7 Mart 2012

Figüran Gergedanadam


Hayatımız bir film, bizse birer figüran...  
                                    (gergedanadam)


Yaklaşık üç ay önce kadardır bir ajansta kimine göre yardımcı oyuncu, kimine göre figüran olarak iş yapmaya başladım. 

Yazar iş  bu yazısında sizlere yaptığı gözlemleri ve ilginç tecrübelerini aktaracaktır. Ben de kendisi ile röportaj yapmaktan keyif alacağım. Ben kim miyim? Ben sizin hayalinizde ki gazeteciyim.


* H.S: Hayali Sunucu
* G: Gergedanadam

H.S: Merhabalar, öncelikle bu yoğun çalışmalarınız arasında bana zaman ayırdığınız için teşekkür ederim. Hoş geldiniz..

G: Hoş geldim.

H.S: Kariyerinizde radyoculuk, sunuculuk, grafikerlik, futbolculuk, müzik, karikatür ve garsonluğun yanında bir de oyunculuğa adım attınız. Niçin böyle oldu?

G: Oyunculuk çok iddialı bir söylem olmuş, ben figüranlık yapmaktayım.

H.S: Yardımcı oyunculuk diyelim?

G: Demeyelim... zira yardımcı oyuncu ile figüran arasında fark vardır. Gel gelelim ki bunu ajanslar da bilmiyorlar, o kadar hakimler işlerine.
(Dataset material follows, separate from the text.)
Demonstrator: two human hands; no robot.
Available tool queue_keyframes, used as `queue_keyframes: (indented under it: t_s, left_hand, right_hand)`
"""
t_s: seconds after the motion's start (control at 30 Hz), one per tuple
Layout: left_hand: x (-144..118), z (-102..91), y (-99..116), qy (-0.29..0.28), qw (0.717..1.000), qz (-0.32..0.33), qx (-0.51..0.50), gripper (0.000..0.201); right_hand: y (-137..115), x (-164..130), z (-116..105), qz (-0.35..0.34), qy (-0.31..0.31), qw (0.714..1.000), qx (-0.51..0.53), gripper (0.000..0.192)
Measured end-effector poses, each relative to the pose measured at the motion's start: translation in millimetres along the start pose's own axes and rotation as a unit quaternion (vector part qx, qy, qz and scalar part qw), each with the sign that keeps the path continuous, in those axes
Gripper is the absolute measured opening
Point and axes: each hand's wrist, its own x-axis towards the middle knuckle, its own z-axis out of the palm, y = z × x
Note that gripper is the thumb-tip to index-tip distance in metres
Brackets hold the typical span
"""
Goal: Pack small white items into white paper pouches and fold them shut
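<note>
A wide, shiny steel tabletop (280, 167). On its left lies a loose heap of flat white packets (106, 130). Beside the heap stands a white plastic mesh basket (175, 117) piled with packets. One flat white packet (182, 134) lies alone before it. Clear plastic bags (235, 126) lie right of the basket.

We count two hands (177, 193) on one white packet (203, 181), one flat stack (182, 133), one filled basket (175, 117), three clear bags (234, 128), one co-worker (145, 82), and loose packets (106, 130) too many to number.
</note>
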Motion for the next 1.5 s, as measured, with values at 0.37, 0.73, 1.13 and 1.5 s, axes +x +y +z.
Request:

H.S: Hangi dizilerde rol aldınız?

G: Arka Sokaklar, Yahşi Cazibe, Alemin Kıralı, İran yapımlı bir filmde ve de son olarak Uçurum dizisinde.

H.S: Türkiye'nin en çok izlenen dizilerinde rol almak nasıl bir duygu? Daha önce kamera arkası işler yaptınız kamera önüne geçince bir göt kalkıklığı yaşandı mı?

G: Ajansa kadro geldiğinde sizi bir gün evvelden arıyorlar. Müsaitsen belirtilen saatte belirtilen yerde olman isteniyor. Set günü geldiğinde servis yerine gidiyorsun ve servisi en az bir saat civarı bekliyorsun. 

H.S: Neden? 

G: Bilmiyorum bir nevi sabır testi olabilmesi ihtimalini her zaman aklımda tutuyorum. Çünkü servis beklemen ayrı sette bekleme ayrı. Sabahın ilk ışıklarıyla gidip bekleyip, sahne sırasının gece yarısı geldiği çok oldu. O kadar planlı programlı işte bizim diziler.

H.S: Ama tüm bunlara rağmen çok havalı değil mi? Setteyim sahneyi bekliyorum falan bile desen telefonda ya da twitterda yazsan binlerce dansöz olmuyor mu?

G: Zaten bu işi yapıyorsan sadece hava atabilirsin. 

H.S: Hiç yolda durdurulup tanıyan falan oldu mu? Resim falan çektiren?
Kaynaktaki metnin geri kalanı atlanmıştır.